**TASK TO COMPLETE**
Give back the whole listing exactly as written, leaving out each picture.

**DATA SECTION**
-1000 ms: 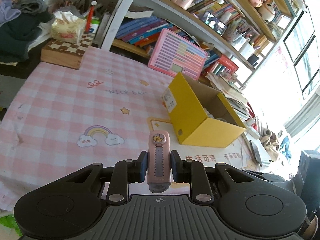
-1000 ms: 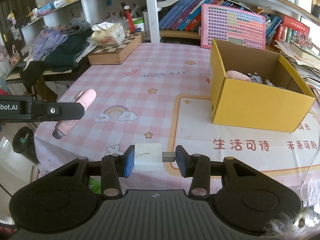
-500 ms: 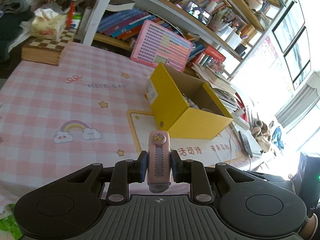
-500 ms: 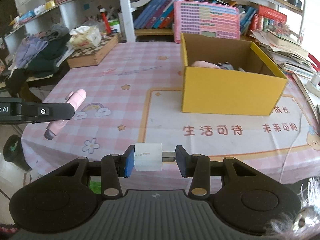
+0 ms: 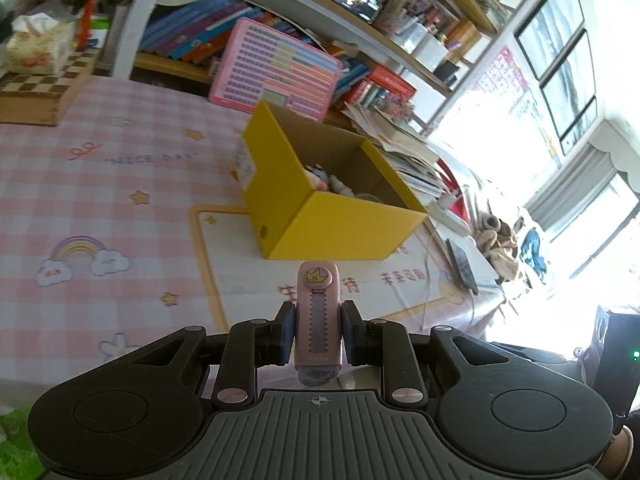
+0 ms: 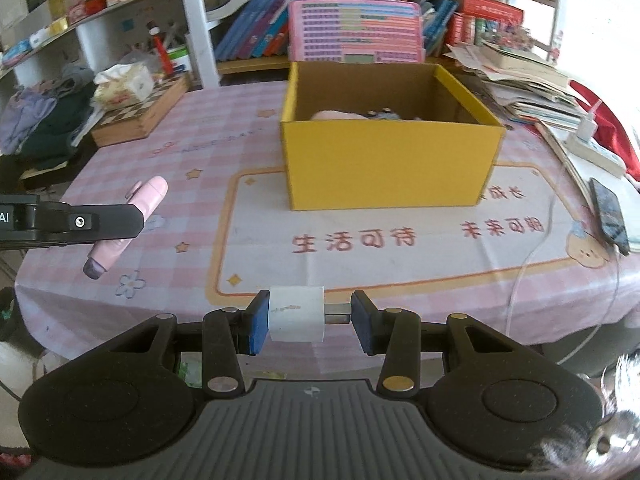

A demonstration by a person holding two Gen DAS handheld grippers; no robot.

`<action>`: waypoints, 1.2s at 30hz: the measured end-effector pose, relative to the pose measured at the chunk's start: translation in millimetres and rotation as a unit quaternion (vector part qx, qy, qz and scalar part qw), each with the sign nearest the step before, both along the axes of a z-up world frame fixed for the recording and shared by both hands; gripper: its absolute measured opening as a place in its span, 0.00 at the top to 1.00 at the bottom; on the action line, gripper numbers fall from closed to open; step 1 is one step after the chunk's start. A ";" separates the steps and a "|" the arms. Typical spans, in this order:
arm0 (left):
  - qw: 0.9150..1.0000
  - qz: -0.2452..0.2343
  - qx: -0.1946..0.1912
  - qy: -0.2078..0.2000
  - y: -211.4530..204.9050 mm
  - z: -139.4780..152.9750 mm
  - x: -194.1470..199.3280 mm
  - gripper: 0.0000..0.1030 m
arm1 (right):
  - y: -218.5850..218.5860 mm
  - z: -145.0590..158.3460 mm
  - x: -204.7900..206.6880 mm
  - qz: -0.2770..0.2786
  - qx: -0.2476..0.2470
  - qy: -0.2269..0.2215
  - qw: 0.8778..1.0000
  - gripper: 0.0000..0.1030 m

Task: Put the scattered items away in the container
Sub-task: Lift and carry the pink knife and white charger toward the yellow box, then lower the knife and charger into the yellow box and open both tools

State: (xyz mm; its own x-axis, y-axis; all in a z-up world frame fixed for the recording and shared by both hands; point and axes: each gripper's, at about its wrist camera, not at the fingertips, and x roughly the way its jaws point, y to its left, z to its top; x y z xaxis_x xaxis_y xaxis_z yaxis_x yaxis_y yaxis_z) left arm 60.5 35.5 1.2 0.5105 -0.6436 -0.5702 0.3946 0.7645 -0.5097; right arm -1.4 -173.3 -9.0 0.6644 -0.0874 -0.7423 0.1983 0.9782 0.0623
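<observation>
Ahead of both tongs the pink checked surface [image 6: 200, 168] is lying open, with bare cloth running up to the yellow box [image 6: 384, 168]. The box is standing open-topped, its near wall facing the right tongs [image 6: 306, 320] squarely and one corner turned toward the left tongs [image 5: 316, 334]. Beyond the right tongs' right side a phone [image 6: 608, 216] and a white cable are crowding the surface's edge.

The left tongs are pinching a pink utility knife [image 5: 318, 316] tightly by its sides; its long axis is running straight forward along the fingers, crown end pointing at the box, dark end back toward the camera. In the right wrist view it is hanging in the air to that tool's left, tilted up and clear of the cloth.

The right tongs are clamping a white charger plug [image 6: 296, 314] end to end, its long axis crosswise between the pads, metal prongs pointing right against the right pad.

Compared with a second ago, the box is sitting larger and nearer the middle in both views, and both grips are unchanged.
</observation>
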 end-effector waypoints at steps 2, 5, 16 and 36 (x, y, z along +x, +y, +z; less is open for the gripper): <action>1.000 -0.008 -0.001 0.001 -7.3 -0.3 1.4 0.78 | -6.6 -0.3 -3.7 -0.008 0.000 0.000 1.000 0.61; 1.000 -0.021 -0.001 0.001 -19.8 -0.7 3.6 0.78 | -16.8 -0.7 -9.1 -0.021 0.000 0.002 1.000 0.61; 0.998 -0.056 -0.001 0.012 -59.2 -6.8 14.4 0.78 | -51.4 -4.5 -18.5 -0.062 0.000 0.014 0.998 0.61; 0.998 -0.064 0.016 -0.018 -123.0 2.1 63.4 0.78 | -120.6 3.3 18.7 -0.058 0.000 -0.008 0.998 0.61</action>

**ANSWER BELOW**
-1000 ms: 
-1000 ms: 
-500 ms: 
-500 ms: 
+0 ms: 
+0 ms: 

A demonstration by a person holding two Gen DAS handheld grippers; no robot.

`<action>`: waypoints, 1.2s at 30hz: the measured end-effector pose, relative to the pose measured at the chunk's start: translation in millimetres and rotation as a unit quaternion (vector part qx, qy, qz and scalar part qw), each with the sign nearest the step before, both along the axes of a z-up world frame fixed for the recording and shared by both hands; gripper: its absolute measured opening as a place in its span, 0.00 at the top to 1.00 at the bottom; on the action line, gripper numbers fall from closed to open; step 1 is one step after the chunk's start. A ";" separates the steps and a "|" the arms. Typical spans, in this order:
arm0 (left):
  - qw: 0.9150..1.0000
  - qz: -0.2452..0.2343
  - qx: -0.1946..0.1912
  - qy: -0.2078..0.2000
  - y: -211.4530..204.9050 mm
  - z: -139.4780..152.9750 mm
  - x: -194.1470..199.3280 mm
  - gripper: 0.0000..0.1030 m
arm1 (right):
  - y: -218.5850..218.5860 mm
  - z: -145.0590..158.3460 mm
  - x: -204.7900..206.6880 mm
  - qz: -0.2770..0.2786
  - qx: -0.2476..0.2470
  - qy: -0.2269..0.2215
  - qw: 0.8778..1.0000
  - gripper: 0.0000..0.1030 m

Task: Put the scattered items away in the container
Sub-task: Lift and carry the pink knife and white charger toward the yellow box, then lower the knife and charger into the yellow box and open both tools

State: (xyz mm; its own x-axis, y-axis; all in a z-up world frame fixed for the recording and shared by both hands; point and axes: each gripper's, at about its wrist camera, not at the fingertips, and x roughly the way its jaws point, y to its left, z to its top; x y z xaxis_x xaxis_y xaxis_z yaxis_x yaxis_y yaxis_z) left arm 60.5 35.5 1.2 0.5105 -0.6436 -0.5702 0.3946 0.7645 -0.5097; right arm -1.4 -173.3 -9.0 0.6644 -0.0874 -0.7423 0.1983 0.9782 0.0623
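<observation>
Ahead of both tongs the pink checked surface [image 6: 200, 168] is lying open, with bare cloth running up to the yellow box [image 6: 384, 168]. The box is standing open-topped, its near wall facing the right tongs [image 6: 306, 320] squarely and one corner turned toward the left tongs [image 5: 316, 334]. Beyond the right tongs' right side a phone [image 6: 608, 216] and a white cable are crowding the surface's edge.

The left tongs are pinching a pink utility knife [image 5: 318, 316] tightly by its sides; its long axis is running straight forward along the fingers, crown end pointing at the box, dark end back toward the camera. In the right wrist view it is hanging in the air to that tool's left, tilted up and clear of the cloth.

The right tongs are clamping a white charger plug [image 6: 296, 314] end to end, its long axis crosswise between the pads, metal prongs pointing right against the right pad.

Compared with a second ago, the box is sitting larger and nearer the middle in both views, and both grips are unchanged.
</observation>
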 end-effector waypoints at steps 2, 5, 16 and 36 (x, y, z along +x, +y, +z; less is open for the gripper): <action>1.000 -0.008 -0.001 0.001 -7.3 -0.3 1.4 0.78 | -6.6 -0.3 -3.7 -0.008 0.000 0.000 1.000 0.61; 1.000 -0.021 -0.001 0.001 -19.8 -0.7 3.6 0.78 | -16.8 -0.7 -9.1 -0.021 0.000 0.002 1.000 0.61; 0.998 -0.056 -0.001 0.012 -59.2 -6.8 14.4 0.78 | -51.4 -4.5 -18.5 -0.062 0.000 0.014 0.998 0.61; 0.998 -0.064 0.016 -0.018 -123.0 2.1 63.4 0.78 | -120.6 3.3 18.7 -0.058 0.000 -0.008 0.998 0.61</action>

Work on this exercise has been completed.